More tourist victims in Acapulco

Acapulco 2016: drug cartells keep the city in the News.
Tourist victims Acapulco: drug cartells keep the city in the News.

More tourist victims in Acapulco | It used to be a tourist hotspot. But today, people are best advised to avoid it. The shooting deaths of three more tourists in Acapulco is the latest cruel chapter in the city’s tragic decline from paradise to hell. The men – 21, 21, and 27 years old — have been killed near a beach in a tourist-hotel quarter. For those who don’t know it yet: Acapulco was once Mexico’s #1 beach destination, but nowadays counts an average of 2.5 murders per day. That is the 4th highest urban death toll on earth. The US government recently banned its employees from traveling there for any reason due to the ongoing violence.

In the 1950s and 60s, Acapulco was a playground for the rich and famous. Hollywood stars would flock to the city, which became immortalised in Elvis Presley’s 1963 movie ‘Fun in Acapulco’, and in many songs, such as Ricchi E Poveri’s ‘Acapulco’ (1983).

Acapulco 1963: Elvis Presley makes the city famous.
Acapulco 1963: Elvis Presley makes the city famous.

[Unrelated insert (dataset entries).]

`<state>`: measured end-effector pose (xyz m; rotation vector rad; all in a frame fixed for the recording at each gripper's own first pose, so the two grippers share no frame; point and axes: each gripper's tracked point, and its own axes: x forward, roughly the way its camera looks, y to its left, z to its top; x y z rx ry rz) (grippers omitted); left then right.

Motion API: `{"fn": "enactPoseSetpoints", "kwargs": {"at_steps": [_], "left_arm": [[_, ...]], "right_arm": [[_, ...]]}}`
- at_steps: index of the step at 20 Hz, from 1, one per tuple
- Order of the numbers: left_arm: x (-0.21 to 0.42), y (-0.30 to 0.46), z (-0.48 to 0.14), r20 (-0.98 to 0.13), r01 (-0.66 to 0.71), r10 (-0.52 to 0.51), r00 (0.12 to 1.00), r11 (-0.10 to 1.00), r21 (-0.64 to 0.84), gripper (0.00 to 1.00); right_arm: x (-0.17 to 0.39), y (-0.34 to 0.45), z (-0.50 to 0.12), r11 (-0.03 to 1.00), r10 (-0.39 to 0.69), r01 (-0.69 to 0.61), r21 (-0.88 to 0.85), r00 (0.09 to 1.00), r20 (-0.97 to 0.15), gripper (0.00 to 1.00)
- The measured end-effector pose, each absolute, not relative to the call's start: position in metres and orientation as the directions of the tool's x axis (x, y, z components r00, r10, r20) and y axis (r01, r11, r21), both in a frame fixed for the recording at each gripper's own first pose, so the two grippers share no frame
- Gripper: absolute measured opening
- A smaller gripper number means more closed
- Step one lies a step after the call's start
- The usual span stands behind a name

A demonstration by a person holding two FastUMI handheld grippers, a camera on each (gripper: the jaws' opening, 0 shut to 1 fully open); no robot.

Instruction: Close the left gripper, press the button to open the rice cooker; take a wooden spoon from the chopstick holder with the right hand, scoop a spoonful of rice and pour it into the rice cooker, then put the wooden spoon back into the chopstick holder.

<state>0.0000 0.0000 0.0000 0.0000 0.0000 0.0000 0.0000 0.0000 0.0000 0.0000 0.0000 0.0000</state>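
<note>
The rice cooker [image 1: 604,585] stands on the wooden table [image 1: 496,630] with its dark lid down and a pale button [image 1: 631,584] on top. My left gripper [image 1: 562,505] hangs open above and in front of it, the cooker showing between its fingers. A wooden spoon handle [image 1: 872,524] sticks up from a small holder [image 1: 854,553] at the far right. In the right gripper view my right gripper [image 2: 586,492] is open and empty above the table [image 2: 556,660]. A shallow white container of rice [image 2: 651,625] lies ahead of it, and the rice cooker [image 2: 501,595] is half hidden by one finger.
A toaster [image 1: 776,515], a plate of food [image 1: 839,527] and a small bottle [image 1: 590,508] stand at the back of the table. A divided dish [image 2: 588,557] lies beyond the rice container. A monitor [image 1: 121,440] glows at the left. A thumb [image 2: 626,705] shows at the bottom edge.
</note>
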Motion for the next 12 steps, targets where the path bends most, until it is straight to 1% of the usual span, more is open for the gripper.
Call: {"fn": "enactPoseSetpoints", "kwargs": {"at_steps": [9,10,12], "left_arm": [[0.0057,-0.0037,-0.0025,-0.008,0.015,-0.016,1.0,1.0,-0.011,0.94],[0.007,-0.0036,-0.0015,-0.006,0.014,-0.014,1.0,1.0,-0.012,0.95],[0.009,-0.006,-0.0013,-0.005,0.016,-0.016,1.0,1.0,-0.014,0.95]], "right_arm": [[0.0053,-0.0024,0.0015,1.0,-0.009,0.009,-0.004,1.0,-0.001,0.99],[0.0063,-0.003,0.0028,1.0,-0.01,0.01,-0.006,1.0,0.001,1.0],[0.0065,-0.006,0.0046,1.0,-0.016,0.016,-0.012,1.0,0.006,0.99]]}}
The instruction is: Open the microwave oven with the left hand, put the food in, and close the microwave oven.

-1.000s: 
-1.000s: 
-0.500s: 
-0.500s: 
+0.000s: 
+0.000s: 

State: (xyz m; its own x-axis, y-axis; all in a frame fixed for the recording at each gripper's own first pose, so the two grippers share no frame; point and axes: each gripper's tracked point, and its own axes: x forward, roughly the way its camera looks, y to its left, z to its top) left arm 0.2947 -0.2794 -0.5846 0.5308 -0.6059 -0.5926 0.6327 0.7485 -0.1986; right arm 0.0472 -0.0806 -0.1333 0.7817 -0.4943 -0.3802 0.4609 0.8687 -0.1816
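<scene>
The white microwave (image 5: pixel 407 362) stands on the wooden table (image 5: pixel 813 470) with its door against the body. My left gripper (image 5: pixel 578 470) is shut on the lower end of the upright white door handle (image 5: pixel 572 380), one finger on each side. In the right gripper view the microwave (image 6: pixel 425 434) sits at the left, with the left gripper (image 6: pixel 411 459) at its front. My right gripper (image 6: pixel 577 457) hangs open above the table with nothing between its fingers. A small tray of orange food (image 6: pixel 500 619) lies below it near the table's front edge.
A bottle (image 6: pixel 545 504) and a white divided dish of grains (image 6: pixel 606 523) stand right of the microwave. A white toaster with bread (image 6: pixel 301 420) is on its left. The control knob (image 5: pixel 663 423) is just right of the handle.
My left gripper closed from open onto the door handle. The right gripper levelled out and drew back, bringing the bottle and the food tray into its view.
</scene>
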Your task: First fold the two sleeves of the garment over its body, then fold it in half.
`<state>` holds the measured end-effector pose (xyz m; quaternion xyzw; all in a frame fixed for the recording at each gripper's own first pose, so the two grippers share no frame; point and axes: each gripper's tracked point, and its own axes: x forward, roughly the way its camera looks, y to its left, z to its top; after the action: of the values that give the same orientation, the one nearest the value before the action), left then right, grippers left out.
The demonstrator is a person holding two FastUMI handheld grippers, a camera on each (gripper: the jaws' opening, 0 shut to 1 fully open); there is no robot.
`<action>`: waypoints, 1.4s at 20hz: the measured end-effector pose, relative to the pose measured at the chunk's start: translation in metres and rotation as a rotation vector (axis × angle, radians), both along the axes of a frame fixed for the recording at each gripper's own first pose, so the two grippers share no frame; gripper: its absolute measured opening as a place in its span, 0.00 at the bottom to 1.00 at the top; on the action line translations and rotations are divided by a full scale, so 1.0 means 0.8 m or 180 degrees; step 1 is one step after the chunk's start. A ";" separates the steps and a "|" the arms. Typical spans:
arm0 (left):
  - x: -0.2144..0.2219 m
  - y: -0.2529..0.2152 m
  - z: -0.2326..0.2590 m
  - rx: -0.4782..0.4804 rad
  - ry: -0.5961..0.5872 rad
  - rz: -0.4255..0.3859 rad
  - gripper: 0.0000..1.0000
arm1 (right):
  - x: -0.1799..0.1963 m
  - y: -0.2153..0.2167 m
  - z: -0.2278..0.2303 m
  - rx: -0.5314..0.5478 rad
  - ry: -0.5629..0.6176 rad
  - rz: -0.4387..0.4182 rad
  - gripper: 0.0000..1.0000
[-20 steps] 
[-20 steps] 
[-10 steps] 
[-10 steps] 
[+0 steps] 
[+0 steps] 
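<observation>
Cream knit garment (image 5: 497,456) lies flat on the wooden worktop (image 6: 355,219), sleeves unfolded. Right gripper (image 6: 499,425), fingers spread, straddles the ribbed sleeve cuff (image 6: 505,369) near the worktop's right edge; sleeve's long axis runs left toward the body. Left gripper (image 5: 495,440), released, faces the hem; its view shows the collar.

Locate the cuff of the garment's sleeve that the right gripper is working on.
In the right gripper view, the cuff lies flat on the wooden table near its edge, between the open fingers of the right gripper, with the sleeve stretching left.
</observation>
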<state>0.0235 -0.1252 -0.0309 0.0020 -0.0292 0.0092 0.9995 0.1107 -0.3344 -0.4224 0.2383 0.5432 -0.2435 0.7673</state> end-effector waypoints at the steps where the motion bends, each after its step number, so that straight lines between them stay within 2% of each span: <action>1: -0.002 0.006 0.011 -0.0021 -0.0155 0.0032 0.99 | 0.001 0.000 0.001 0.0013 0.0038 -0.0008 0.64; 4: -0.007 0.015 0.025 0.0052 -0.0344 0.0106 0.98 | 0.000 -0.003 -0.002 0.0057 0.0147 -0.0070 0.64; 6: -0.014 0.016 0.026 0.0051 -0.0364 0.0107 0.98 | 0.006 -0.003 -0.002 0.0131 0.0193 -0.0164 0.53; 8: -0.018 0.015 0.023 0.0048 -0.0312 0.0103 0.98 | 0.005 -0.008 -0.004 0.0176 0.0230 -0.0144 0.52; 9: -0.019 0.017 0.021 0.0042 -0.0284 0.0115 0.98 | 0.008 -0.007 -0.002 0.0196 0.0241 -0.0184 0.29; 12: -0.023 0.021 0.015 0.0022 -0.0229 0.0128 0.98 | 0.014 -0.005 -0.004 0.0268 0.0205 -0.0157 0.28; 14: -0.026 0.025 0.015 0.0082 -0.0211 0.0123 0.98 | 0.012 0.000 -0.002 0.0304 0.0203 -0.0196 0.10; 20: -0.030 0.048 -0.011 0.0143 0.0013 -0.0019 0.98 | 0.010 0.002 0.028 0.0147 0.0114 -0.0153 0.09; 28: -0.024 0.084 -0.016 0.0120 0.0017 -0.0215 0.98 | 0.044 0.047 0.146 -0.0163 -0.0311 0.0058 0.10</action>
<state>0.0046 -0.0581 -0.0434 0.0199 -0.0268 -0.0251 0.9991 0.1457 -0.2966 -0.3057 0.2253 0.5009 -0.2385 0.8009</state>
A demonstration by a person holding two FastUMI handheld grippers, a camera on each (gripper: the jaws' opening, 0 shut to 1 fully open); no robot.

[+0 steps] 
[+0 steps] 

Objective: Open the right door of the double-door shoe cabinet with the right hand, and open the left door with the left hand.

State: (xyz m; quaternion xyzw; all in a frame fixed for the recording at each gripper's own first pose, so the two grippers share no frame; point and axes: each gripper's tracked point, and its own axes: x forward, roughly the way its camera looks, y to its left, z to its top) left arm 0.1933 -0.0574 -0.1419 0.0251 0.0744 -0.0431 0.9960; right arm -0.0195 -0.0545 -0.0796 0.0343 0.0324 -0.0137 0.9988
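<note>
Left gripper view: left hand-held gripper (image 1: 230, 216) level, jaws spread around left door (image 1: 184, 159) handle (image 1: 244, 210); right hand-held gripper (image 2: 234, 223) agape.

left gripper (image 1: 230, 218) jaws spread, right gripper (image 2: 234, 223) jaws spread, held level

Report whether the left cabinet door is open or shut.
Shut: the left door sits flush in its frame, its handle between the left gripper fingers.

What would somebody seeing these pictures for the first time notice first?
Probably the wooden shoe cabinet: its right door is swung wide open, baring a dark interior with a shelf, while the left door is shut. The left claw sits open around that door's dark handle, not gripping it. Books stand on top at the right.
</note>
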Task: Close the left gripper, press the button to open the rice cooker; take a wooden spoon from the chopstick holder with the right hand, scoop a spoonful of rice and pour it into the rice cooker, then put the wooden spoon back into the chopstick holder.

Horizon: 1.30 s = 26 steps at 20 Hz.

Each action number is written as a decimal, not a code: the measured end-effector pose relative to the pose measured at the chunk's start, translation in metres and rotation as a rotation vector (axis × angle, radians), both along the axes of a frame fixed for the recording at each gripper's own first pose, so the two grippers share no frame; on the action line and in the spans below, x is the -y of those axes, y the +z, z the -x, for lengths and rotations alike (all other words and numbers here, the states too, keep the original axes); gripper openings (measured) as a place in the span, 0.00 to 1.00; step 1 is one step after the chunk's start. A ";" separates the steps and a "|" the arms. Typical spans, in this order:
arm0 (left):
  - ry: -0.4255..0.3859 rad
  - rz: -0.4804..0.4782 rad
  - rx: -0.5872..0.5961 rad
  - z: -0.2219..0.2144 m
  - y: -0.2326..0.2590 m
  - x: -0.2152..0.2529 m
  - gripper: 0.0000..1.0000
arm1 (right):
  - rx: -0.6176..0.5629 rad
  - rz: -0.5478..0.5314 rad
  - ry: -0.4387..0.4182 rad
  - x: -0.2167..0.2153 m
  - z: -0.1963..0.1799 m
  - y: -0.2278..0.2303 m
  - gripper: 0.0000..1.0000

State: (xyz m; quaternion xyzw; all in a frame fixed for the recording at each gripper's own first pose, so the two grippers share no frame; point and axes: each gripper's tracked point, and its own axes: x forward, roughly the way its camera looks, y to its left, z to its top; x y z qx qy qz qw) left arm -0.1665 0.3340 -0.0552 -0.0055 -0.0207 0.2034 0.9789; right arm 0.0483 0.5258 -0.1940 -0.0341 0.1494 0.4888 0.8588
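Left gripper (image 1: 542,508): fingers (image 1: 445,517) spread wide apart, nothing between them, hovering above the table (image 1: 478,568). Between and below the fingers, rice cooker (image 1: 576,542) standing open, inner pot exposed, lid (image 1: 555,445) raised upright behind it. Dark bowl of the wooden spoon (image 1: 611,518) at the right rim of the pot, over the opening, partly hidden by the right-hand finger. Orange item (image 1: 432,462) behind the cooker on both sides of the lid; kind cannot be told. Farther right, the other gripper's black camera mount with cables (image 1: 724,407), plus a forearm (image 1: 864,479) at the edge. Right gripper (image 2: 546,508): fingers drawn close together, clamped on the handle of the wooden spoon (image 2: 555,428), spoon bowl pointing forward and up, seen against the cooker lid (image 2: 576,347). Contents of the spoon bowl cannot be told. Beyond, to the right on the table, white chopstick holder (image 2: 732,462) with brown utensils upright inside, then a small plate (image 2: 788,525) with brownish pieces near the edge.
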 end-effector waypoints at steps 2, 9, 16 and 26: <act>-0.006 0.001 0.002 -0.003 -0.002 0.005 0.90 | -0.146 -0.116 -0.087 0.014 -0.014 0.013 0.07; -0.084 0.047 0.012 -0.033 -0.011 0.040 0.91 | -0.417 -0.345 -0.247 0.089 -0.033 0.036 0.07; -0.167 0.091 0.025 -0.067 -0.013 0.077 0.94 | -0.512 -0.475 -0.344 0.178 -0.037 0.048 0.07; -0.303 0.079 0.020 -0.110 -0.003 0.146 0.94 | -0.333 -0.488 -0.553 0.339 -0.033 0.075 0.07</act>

Normally drug-related violence and tourism were mutually exclusive of one another. This kept the tourism industry rolling despite all the killings. But things have changed in 2015: In April and then July, a waiter and an ambulant vendor were murdered in the area of La Costera. In February 2016 after a fourth murder of a tourist, sun bathers in Acapulco were treated to the spectacle of Mexican Army and Marines trudging past them – a deployment of a new kind. It shows how desperate the Mexican government tries to control the situation. Now add another three tourists to the list. As a result average hotel occupancies have dropped down to 40 percent.

The Mexican state of Guerrero is home to several cartels, operating clandestine drug labs and harvesting approx. 40% of the opium poppy used to supply heroin to the U.S. One might remember an infamous case in Iguala (3 hours away from Acapulco): 43 students ‘disappeared’ in September 2014.